[Recorded information]
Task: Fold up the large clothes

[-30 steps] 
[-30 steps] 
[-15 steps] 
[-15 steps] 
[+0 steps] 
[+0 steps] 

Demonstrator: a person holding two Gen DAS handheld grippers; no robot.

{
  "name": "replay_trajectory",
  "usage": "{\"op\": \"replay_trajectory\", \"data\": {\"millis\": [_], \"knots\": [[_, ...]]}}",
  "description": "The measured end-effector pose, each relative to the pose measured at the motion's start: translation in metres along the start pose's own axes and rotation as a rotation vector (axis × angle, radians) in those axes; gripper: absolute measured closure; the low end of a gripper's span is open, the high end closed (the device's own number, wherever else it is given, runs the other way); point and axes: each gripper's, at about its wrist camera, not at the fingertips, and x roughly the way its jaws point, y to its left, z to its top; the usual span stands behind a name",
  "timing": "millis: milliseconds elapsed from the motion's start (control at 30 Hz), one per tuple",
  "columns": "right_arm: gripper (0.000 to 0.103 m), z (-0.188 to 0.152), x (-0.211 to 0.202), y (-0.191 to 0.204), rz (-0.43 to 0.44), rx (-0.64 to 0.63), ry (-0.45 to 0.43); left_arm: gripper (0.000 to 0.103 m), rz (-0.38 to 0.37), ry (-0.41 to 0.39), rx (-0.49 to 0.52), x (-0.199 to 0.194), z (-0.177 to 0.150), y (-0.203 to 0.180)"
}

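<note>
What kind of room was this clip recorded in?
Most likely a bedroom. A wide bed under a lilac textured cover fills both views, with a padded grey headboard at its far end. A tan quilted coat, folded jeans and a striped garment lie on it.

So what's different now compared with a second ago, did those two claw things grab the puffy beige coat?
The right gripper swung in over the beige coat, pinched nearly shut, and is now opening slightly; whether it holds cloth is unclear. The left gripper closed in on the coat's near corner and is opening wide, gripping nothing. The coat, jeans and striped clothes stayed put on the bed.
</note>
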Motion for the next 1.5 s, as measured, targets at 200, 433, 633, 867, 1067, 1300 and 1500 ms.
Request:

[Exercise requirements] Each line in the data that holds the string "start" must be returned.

[Expected answer]
  "description": "The measured end-effector pose, each relative to the pose measured at the motion's start: translation in metres along the start pose's own axes and rotation as a rotation vector (axis × angle, radians) in those axes; gripper: absolute measured closure; the low end of a gripper's span is open, the high end closed (the device's own number, wherever else it is given, runs the other way); point and axes: each gripper's, at about its wrist camera, not at the fingertips, and x roughly the way its jaws point, y to its left, z to its top; the usual span stands behind a name",
  "timing": "millis: milliseconds elapsed from the motion's start (control at 30 Hz), one per tuple",

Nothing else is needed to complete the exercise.